Trzeba zobaczyć

Zamek w Sobkowie

Opublikowano

-

fot. pixabay / CC0 Creative Commons

Nad brzegiem rzeki Nidy, około kilometra od Sobkowa zachowały się pozostałości XVI- wiecznej obronnej posiadłości szlacheckiej. Jak mówi historia, w roku 1563 Stanisław Sobek z Sulejowa, starosta małogoski i podskarbi wielki koronny, wybudował na miejscu zniszczonego przez pożar drewnianego dworu murowane fortalicium, czyli warowną siedzibę dworską.



Początkowo do istniejącego od strony miasta budynku dostawiono trójskrzydłowy mur, w jego narożach powstały trzy pięcioboczne i jednopiętrowe baszty. Murów od strony wschodniej nie wybudowano – budowlę chroniła drewniana palisada i rzeka Nida. Od strony południowej dworu rozpościerały się włoskie ogrody, natomiast do rezydencji wjeżdżało się od baszty wschodniej.
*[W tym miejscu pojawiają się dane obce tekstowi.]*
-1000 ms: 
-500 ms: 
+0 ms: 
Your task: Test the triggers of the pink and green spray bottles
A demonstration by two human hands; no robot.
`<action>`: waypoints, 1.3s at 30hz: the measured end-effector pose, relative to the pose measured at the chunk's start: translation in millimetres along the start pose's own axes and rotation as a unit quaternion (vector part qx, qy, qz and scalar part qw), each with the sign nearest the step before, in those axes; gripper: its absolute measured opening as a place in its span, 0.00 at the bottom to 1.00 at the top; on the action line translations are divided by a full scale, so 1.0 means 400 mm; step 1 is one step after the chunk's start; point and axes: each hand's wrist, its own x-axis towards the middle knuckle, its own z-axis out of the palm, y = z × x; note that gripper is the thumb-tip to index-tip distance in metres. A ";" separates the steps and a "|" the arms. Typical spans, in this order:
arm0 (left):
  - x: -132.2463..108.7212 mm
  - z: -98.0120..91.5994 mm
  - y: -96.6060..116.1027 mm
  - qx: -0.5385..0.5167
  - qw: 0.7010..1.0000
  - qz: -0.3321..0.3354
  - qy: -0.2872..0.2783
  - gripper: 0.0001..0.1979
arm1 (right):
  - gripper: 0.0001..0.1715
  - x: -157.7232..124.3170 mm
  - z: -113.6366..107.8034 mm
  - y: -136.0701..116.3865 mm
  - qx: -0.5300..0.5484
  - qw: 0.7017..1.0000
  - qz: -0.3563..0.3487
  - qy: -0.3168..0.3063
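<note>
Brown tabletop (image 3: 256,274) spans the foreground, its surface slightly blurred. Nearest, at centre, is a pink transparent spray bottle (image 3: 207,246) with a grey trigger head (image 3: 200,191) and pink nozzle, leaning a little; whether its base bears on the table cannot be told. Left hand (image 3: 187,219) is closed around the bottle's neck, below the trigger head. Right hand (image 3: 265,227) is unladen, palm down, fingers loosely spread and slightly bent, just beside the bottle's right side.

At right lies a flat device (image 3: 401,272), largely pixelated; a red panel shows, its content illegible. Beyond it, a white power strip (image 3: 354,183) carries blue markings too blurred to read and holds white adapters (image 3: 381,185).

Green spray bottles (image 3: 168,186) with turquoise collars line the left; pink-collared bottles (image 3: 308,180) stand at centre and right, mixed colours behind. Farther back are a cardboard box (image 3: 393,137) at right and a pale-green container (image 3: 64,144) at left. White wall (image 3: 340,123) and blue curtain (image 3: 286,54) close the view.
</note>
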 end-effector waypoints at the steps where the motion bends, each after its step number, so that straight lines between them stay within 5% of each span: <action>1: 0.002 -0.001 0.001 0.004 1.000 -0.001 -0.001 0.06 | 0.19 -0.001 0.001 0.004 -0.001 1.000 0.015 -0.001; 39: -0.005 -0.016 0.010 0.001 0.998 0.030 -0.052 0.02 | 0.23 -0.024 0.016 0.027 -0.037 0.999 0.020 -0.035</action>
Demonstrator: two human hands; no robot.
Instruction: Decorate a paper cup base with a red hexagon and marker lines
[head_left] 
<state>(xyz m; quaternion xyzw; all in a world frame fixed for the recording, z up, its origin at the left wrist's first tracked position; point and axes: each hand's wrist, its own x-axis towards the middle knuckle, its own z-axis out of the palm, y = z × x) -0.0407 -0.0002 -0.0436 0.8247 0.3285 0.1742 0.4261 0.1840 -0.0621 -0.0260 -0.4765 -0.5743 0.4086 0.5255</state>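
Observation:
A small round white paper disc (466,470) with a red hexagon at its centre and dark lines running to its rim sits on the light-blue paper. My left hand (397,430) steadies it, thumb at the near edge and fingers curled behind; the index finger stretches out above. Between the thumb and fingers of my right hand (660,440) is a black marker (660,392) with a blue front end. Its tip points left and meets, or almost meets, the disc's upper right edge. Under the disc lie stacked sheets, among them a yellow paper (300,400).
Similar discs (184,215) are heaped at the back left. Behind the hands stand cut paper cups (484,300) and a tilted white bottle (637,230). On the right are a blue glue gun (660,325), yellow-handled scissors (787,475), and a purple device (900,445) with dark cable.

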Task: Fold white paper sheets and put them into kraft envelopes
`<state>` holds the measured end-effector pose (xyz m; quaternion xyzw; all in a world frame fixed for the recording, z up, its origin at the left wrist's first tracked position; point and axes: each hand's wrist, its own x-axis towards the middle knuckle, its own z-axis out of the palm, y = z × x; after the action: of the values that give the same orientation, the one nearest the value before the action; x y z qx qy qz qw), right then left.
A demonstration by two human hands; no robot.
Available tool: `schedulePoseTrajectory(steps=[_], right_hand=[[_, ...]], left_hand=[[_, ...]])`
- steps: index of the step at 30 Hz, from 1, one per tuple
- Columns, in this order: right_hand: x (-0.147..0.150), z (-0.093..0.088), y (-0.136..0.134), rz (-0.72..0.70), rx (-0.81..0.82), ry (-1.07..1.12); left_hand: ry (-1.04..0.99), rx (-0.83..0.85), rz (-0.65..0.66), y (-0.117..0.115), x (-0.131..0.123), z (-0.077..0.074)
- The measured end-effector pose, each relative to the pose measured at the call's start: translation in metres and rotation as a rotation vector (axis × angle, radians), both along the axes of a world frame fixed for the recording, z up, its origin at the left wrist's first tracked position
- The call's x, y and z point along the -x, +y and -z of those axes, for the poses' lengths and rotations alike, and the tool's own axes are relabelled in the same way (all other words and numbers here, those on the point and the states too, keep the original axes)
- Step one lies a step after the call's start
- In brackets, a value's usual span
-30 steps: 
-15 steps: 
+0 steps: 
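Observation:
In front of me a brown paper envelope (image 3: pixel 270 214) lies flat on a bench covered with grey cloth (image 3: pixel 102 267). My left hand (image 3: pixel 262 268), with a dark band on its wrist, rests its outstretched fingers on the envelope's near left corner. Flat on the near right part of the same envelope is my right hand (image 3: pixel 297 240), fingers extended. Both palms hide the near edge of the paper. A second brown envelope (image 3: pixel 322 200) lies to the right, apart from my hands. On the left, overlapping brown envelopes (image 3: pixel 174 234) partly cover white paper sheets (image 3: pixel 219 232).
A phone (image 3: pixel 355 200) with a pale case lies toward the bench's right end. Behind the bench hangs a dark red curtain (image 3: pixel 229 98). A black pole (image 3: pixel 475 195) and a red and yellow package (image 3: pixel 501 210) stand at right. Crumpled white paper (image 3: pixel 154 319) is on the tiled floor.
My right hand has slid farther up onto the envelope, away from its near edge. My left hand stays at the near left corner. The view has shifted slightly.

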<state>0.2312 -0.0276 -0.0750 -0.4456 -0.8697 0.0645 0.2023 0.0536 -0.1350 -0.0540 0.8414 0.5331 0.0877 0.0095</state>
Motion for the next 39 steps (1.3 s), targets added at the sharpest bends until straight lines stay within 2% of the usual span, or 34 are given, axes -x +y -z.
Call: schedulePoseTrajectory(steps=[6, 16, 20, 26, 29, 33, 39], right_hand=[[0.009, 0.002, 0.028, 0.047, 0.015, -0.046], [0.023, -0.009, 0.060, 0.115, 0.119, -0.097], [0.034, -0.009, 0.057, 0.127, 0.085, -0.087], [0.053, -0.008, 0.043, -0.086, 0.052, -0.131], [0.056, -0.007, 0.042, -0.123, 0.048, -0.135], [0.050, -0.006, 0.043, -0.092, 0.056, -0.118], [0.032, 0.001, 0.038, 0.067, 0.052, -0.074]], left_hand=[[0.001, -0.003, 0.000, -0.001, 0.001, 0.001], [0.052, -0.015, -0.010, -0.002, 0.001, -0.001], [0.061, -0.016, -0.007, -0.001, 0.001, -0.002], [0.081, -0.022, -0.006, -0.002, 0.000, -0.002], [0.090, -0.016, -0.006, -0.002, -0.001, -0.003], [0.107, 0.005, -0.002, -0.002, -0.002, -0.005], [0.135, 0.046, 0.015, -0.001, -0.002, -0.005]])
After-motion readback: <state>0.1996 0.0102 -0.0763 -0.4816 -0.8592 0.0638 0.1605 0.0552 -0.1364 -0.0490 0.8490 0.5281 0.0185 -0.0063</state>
Posiadłość miała wielu właścicieli

Po śmierci ostatniego z rodu Sobków siedziba przeszła w ręce rodziny Drohojowskich i w jej posiadniu była niemal przez sto lat.

W 1668 r. posiadłość kupił Jan Wielopolski, podkanclerz koronny, generalny starosta krakowski i chęciński, wybudował po środku dziedzińca reprezentacyjną parterową willę. Po środku znajdował się hol i salon, jako pomieszczenia reprezentacyjne, a pozostałą część stanowiły apartamenty mieszkalne. Nad częścią środkową i pawilonami znajdowała się niewielka kondygnacja – mezzanino.

Ponieważ jedną z żon Jana Wielopolskiego była margrabianka dAnquien, siostra królowej Marii Kazimiery Sobieskiej, w tym czasie w fortalicji sobkowskiej gościł Jan III Sobieski.

Później dwór często zmieniał właścicieli – byli nimi między innymi do Wielopolscy, Sarbiewscy i Myszkowscy.

W 1725 r. właścicielami rezydencji zostali Szaniawscy. Wtedy też Stanisław Szaniawski w centralnej części założenia wybudował wytworną barokowo-klasycystyczną willę z charakterystycznym portalem kolumnowym.

W pierwszej połowie XIX stulecia fortalicja stała się własnością rodziny Dobrosławskich. Ostatnimi właścicielami Sobkowa z początku XX wieku byli Łuszczewscy. Zniszczeniu uległa w 1915 roku, kiedy w wyniku działań wojennych niemal całkowicie spłonęła. Po II wojnie światowej obiekt upaństwowiono i przekazano miejscowemu PGR.



Dzisiaj można tu spędzić noc w 500-letnim skarbcu

Obecnie zabytkowe fortalicium ma nowych właścicieli, którzy odrestaurowali ruinę i zaadaptowali dla celów historyczno-rozrywkowo-komercyjnych.

Odnowiono wschodnią basztę i wjazd, odbudowano stajnie, w dawnych budynkach jest restauracja „Pod zakutym łbem” i stylowa sala balowa. Nad bramą wjazdową i obok pałacu stoją armaty, a na dziedzińcu znajduje się odnowiona studnia, ptaszniki i maneże, na których można pojeździć w siodle. W zabytkowych wnętrzach organizowane są przyjęcia szkolenia, konferencje i spotkania. Można tu również przenocować w zaadaptowanym na hotel pięćsetletnim skarbcu.

Przyjeżdżający tu turyści mogą także przejechać się bryczką, wziąć udział w pokazie walk rycerskich, prezentacjach starych rzemiosł, a na rzece Nidzie popływać gondolą czy kajakiem.